- The problem:
Each record below gets repeated exactly, and pictures stay out of the copy.

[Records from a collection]
# # # #

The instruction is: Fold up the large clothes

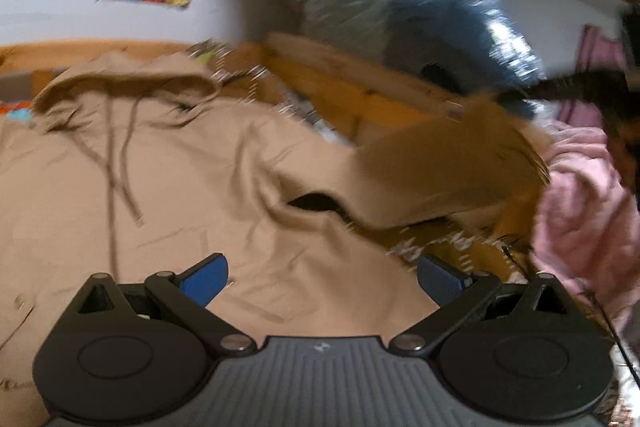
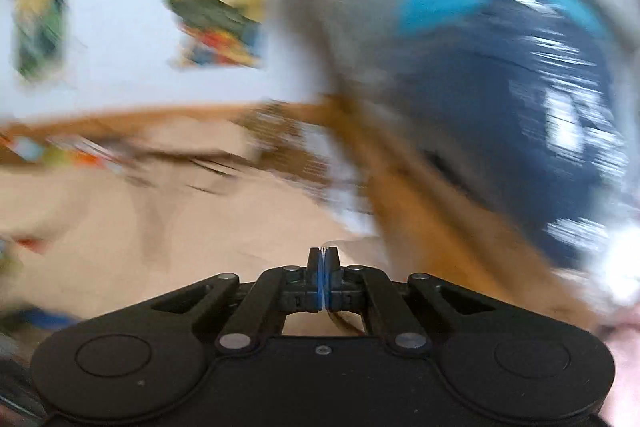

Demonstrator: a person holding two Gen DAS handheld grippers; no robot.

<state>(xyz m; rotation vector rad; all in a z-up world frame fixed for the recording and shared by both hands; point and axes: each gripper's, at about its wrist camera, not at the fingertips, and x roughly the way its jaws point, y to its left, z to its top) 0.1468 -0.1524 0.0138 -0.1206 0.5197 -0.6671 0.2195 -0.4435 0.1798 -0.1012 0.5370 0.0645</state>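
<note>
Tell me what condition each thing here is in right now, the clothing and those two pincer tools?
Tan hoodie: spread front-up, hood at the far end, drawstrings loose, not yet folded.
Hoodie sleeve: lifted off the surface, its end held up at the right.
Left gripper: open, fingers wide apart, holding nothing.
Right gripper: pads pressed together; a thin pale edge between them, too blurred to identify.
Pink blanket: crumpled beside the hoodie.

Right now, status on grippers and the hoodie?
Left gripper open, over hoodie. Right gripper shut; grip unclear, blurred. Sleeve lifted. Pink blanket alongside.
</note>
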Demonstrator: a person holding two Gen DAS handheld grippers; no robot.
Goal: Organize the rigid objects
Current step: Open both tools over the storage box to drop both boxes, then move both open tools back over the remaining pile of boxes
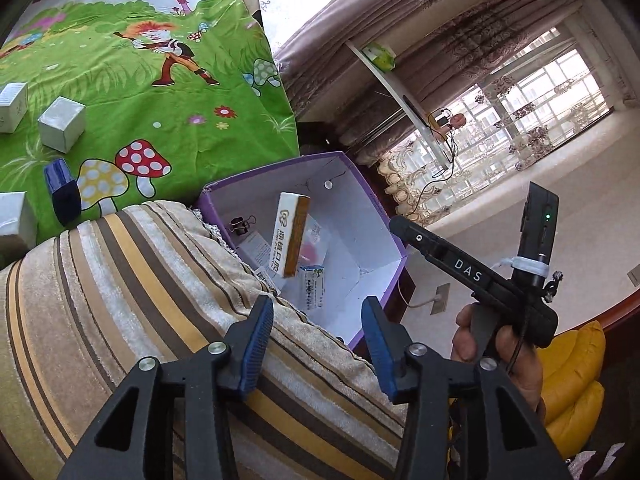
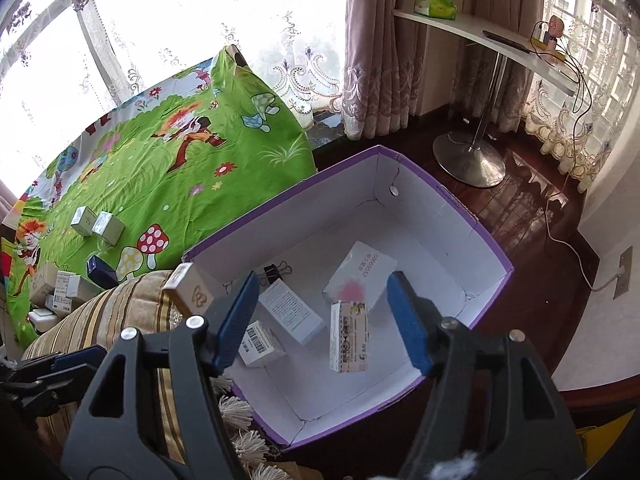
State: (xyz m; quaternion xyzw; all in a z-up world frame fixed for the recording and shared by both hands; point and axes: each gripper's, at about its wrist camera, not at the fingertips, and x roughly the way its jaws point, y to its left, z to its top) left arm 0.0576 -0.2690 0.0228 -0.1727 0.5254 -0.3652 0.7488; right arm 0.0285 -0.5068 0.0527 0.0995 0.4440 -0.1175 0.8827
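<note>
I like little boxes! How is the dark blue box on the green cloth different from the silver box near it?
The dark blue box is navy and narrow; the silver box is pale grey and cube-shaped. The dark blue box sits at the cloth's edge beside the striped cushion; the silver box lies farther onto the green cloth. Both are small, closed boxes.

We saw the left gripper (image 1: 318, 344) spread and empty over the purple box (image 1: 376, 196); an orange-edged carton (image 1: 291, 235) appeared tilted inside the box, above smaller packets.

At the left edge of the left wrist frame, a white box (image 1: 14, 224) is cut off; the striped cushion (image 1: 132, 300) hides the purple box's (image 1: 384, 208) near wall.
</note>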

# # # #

- Exercise result:
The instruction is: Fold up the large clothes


Demonstrator: a person holding two Gen DAS handheld grippers; no robot.

<state>(xyz m; rotation vector rad; all in a z-up world frame fixed for the recording and shared by both hands; point and axes: each gripper's, at about its wrist camera, not at the fingertips, and x roughly the way its jaws point, y to its left, z to its top) 0.1468 -0.1524 0.0138 -0.1206 0.5197 -0.6671 0.2195 -0.4435 0.1798 -0.1012 0.5370 0.0645</state>
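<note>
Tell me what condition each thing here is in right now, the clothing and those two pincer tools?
Tan hoodie: spread front-up, hood at the far end, drawstrings loose, not yet folded.
Hoodie sleeve: lifted off the surface, its end held up at the right.
Left gripper: open, fingers wide apart, holding nothing.
Right gripper: pads pressed together; a thin pale edge between them, too blurred to identify.
Pink blanket: crumpled beside the hoodie.

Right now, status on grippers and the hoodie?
Left gripper open, over hoodie. Right gripper shut; grip unclear, blurred. Sleeve lifted. Pink blanket alongside.
</note>
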Demonstrator: a person holding two Gen DAS handheld grippers; no robot.
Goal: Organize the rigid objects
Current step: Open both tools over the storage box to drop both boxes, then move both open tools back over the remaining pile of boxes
State: (xyz m; quaternion xyzw; all in a z-up world frame fixed for the recording and shared by both hands; point and axes: each gripper's, at about its wrist camera, not at the fingertips, and x roughly the way its jaws point, y to its left, z to its top) left arm 0.0576 -0.2690 0.0228 -0.1727 0.5254 -0.3652 0.7488; right arm 0.0285 -0.5068 0.0527 0.0995 0.4440 -0.1175 0.8827
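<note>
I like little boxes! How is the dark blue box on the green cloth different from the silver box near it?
The dark blue box is navy and narrow; the silver box is pale grey and cube-shaped. The dark blue box sits at the cloth's edge beside the striped cushion; the silver box lies farther onto the green cloth. Both are small, closed boxes.

We saw the left gripper (image 1: 318, 344) spread and empty over the purple box (image 1: 376, 196); an orange-edged carton (image 1: 291, 235) appeared tilted inside the box, above smaller packets.

At the left edge of the left wrist frame, a white box (image 1: 14, 224) is cut off; the striped cushion (image 1: 132, 300) hides the purple box's (image 1: 384, 208) near wall.
</note>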

This output is complete, and the exercise is done.